The Steelers could have inserted Hines Ward at quarterback that day, ran the ball every play and won due to defense, but yet Cowher refused to pull Roethlisberger. JJ and myself argued continuously during this stretch, with JJ insisting that you never bench a franchise quarterback. I said, “you damn sure do if he is injured and has his head on backward.” Moreover, I never said that Roethlisberger should be benched for the rest of the regular-season or not even start games when he was deemed healthy, but Cowher should have pulled him when his poor decision-making was almost solely costing his team wins against inferior opponents. JJ now contends that this experience helped Roethlisberger eventually become a better quarterback, who won a Super Bowl two years later. We will never know if his development would have been impeded through a benching, but Cowher not doing so probably cost a loaded team a berth in the playoffs later that season.

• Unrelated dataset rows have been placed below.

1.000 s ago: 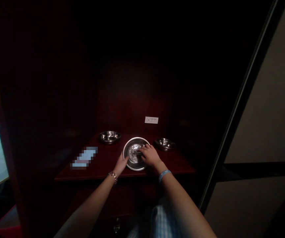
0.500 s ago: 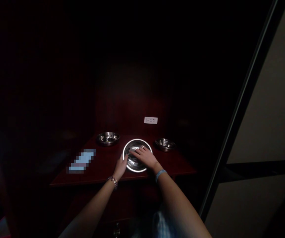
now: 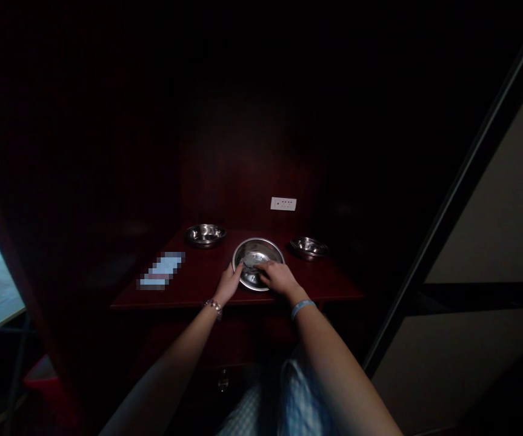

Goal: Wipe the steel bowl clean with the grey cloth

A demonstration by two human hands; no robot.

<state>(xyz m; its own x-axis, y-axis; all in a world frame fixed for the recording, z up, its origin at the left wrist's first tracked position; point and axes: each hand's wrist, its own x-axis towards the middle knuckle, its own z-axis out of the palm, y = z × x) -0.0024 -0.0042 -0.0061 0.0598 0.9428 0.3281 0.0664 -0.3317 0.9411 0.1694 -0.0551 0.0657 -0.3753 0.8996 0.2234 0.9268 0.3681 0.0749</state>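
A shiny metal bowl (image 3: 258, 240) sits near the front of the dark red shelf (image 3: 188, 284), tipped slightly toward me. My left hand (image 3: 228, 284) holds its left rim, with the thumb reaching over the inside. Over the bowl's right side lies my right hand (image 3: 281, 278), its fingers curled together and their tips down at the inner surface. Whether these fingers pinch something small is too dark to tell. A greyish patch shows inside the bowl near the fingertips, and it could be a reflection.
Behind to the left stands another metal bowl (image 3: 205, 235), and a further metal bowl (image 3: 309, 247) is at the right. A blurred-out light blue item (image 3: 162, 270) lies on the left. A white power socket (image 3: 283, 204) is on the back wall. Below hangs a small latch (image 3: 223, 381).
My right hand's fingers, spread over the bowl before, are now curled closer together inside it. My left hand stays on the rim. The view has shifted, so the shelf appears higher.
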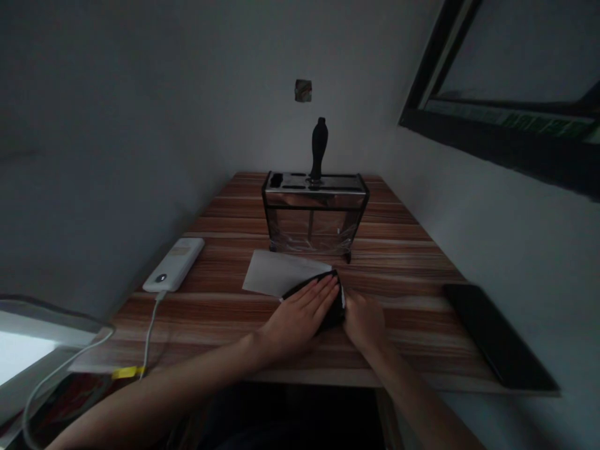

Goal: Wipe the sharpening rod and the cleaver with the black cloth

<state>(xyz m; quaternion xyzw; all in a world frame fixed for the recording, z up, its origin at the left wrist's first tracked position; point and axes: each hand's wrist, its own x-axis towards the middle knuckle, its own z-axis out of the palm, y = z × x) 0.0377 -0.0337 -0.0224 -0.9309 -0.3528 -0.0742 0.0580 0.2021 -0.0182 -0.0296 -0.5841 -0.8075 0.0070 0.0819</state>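
Observation:
My left hand (304,312) lies flat with its fingers stretched out and together, pressing on a flat black item (334,315) whose kind I cannot make out. Most of that item is hidden under the hand. Against its right edge, where a thin pale strip shows, my right hand (364,320) is closed; whatever its fingers hold is hidden. A white sheet of paper (276,272) lies on the table, partly covered by the black item. Just behind the paper stands a clear box (312,228) with a slotted metallic top and an upright black handle (319,147).
On the left of the wood-grain table (407,250) lies a white power bank (175,265) with a white cable (149,331) plugged in. A black flat slab (499,334) rests along the right edge. Walls border the table's left, back and right sides.

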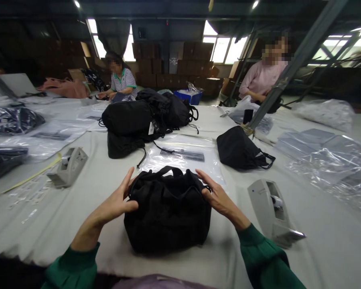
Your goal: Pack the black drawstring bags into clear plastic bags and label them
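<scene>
A black fabric bag [168,218] with a loop handle on top stands on the white-covered table right in front of me. My left hand [116,204] is at its upper left side, thumb and fingers spread apart. On the opposite side, my right hand [218,196] lies along the upper right edge, its fingers stretched out and the thumb against the fabric. Neither hand is closed round the bag. Just behind it lies a clear plastic bag [186,156] with a dark printed label.
Several black bags [128,118] are piled beyond, and one black bag [237,146] lies to the right. Tape dispensers stand at left [69,166] and right [267,208]. Clear plastic [337,160] covers the right side. A metal post [297,64] slants upward. Two people sit across.
</scene>
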A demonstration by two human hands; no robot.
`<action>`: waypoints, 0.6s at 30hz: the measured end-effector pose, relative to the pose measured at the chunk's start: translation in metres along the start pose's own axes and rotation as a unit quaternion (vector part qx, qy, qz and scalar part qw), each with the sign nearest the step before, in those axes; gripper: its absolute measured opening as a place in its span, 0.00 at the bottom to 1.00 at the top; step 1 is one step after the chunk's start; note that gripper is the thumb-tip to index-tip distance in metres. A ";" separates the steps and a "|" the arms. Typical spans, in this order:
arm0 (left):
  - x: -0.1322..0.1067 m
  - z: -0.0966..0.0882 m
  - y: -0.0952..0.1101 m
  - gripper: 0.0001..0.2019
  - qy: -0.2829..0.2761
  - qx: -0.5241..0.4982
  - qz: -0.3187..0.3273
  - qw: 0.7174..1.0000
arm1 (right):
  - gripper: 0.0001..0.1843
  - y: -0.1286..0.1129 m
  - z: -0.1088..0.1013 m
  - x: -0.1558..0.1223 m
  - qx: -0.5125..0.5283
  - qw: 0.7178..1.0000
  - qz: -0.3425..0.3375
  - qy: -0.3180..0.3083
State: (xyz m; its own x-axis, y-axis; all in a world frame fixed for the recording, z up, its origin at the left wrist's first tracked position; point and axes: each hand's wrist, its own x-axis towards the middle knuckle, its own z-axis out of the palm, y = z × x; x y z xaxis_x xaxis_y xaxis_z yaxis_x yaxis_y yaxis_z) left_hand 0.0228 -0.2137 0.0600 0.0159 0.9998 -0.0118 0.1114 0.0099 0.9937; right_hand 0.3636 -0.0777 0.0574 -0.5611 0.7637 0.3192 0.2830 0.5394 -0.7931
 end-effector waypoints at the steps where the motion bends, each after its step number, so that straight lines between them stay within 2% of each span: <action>1: -0.007 0.007 -0.001 0.61 0.016 0.047 0.009 0.999 | 0.49 -0.002 0.006 0.002 0.017 0.999 0.005 -0.027; 3: -0.012 0.024 -0.005 0.48 0.079 0.132 0.018 0.988 | 0.51 -0.008 0.015 -0.003 0.050 0.998 0.002 -0.037; 5: -0.008 0.039 -0.008 0.28 0.156 0.186 0.021 0.970 | 0.54 -0.017 0.020 -0.015 0.076 0.997 -0.012 -0.021; 6: -0.003 0.045 -0.009 0.22 0.185 0.195 0.024 0.963 | 0.56 -0.021 0.022 -0.022 0.078 0.997 -0.016 -0.016; 8: 0.008 0.052 -0.011 0.20 0.218 0.183 0.040 0.958 | 0.52 -0.028 0.028 -0.038 0.055 0.998 -0.005 -0.005; 9: 0.012 0.054 -0.012 0.20 0.228 0.168 0.049 0.958 | 0.45 -0.030 0.031 -0.045 0.033 0.999 0.010 0.009; 11: 0.018 0.055 -0.015 0.20 0.250 0.128 0.058 0.958 | 0.22 -0.032 0.039 -0.055 -0.002 0.997 0.041 0.059; 12: 0.018 0.055 -0.017 0.20 0.263 0.106 0.059 0.957 | 0.13 -0.034 0.041 -0.058 -0.009 0.995 0.051 0.089; 13: 0.017 0.055 -0.020 0.20 0.277 0.083 0.058 0.956 | 0.12 -0.035 0.042 -0.061 -0.009 0.991 0.053 0.119; 15: 0.009 0.053 -0.027 0.20 0.300 0.036 0.051 0.952 | 0.17 -0.042 0.038 -0.064 -0.011 0.986 0.039 0.163; 18: -0.019 0.040 -0.040 0.20 0.321 -0.041 0.039 0.946 | 0.19 -0.053 0.018 -0.077 -0.054 0.978 0.012 0.199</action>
State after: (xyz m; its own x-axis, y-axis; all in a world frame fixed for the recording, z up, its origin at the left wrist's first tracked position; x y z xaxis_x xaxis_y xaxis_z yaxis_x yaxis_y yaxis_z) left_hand 0.0582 -0.2334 0.0159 -0.5877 0.8020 0.1069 0.0581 -0.0899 0.9943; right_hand 0.3776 -0.1718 0.0657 -0.2113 0.8423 0.4959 0.3855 0.5380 -0.7496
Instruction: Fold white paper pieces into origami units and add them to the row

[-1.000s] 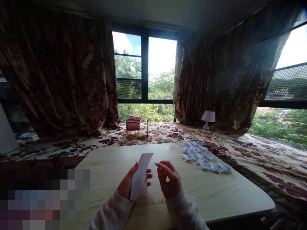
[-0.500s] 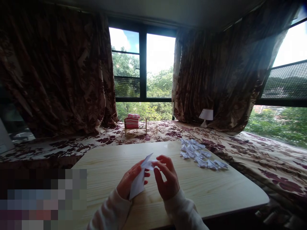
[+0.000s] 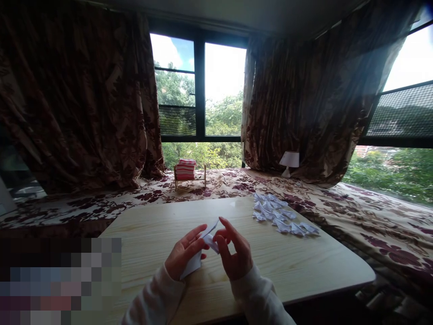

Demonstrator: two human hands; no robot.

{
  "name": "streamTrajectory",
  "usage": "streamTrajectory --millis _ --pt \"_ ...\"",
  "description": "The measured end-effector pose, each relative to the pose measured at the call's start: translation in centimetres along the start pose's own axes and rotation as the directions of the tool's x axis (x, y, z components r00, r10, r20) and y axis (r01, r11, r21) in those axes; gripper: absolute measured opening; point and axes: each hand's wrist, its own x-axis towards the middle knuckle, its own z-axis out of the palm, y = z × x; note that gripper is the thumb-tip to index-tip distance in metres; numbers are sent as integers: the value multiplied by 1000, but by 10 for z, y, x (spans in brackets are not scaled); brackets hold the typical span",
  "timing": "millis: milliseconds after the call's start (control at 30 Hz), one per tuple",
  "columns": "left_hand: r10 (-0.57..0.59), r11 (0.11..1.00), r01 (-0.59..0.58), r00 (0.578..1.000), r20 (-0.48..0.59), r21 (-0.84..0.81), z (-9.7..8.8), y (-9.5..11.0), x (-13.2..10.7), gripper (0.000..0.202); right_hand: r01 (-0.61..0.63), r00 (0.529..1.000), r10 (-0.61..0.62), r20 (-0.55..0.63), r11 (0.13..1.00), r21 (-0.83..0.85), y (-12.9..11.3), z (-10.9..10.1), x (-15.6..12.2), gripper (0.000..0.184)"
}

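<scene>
A partly folded sheet of white paper (image 3: 192, 265) is held above the wooden table (image 3: 152, 230). My left hand (image 3: 184, 253) grips it from the left, thumb on the near side and fingers behind. Its upper part bends into a raised flap and a curled fold. My right hand (image 3: 236, 250) is at the paper's right side, index fingertip touching the tip of the flap, thumb and other fingers at the curled part. Some of the paper is hidden behind my left fingers. To the right lies a cluster of folded white paper pieces (image 3: 270, 210).
A small rack (image 3: 190, 179) with stacked red-and-white striped cloths (image 3: 186, 169) stands on the floral cover (image 3: 233, 178) beyond the table. A small white lamp (image 3: 289, 159) sits further right. Patterned curtains (image 3: 304, 104) hang beside the windows.
The paper's flap has been bent over and the sheet has turned in my hands. My left thumb and fingers have shifted on it; my right index finger has straightened to the flap's tip.
</scene>
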Motion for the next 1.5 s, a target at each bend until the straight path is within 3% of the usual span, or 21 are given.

As bad as 2006 was, the Steelers railed to finish 8-8 and just missed making the playoffs in what was a very thin year for good AFC teams. Yank Roethlisberger earlier against Oakland and the Steelers were a playoff team.
But the 2006 season could not just be blamed on Cowher’s focus, or Roethlisberger’s head and injuries. Taylor, already the team’s best cornerback and a burgeoning star after 2005, lost all confidence, became a regular victim of Cowher’s scorn (even though he rarely showed it to others that fall) and eventually was benched.
Taylor’s psychological problems, combined with Polamalu missing games for the first time in his NFL career due to injuries, resulted in the Steelers’ pass defense often struggling, ranking just 20th in the NFL.
The 2006 Steelers were also lousy on special teams, and began having mental breakdowns on the offensive line, something that had rarely happened during Cowher’s first 15 seasons as head coach.
All of these factors combined easily equated to a Super Bowl hangover for a very talented Pittsburgh squad, evident by the Steelers – despite all their struggles – being the only NFL team to finish the 2006 regular season ranked among the league’s top nine in both total offense and total defense.
No Polamalu, No Chance for 2009 Steelers
It is a little harder to chalk up the Steelers’ 2009 struggles due to a Super Bowl hangover, particularly since the team opened the season with a 6-2 record against what was clearly the more difficult half of their schedule, culminated by a dominating second-half performance in a 28-10 MNF win at Denver, which resulted in many NFL experts dubbing Pittsburgh the best team in the NFL.
But then the unthinkable happened. Pittsburgh lost five straight, including losses to the three teams that finished with the three worst records in the AFC that year. Moreover, that losing streak featured seemingly a different type of breakdown each week.
Ironically, the 2009 Steelers’ offensive line was by far the team’s best since at least 2007, but that was not the case in an 18-12 loss to the Bengals that ignited the losing streak, as the Steelers’ line yielded four sacks and had constant problems in blitz pick-up.
The next week in a shocking 27-24 overtime loss, Pittsburgh outgained the Chiefs 463-206 in regulation yardage. But the Steelers opened the game by yielding a kickoff return for a TD for the fourth time in five games (a modern-era NFL record that may never be broken now that kickoffs have moved up), and then saw their defensive secondary and offensive line both collapse during the fourth quarter and overtime, the former of which could be attributed to Polamalu departing with a knee sprain that would sideline him for the rest of the season.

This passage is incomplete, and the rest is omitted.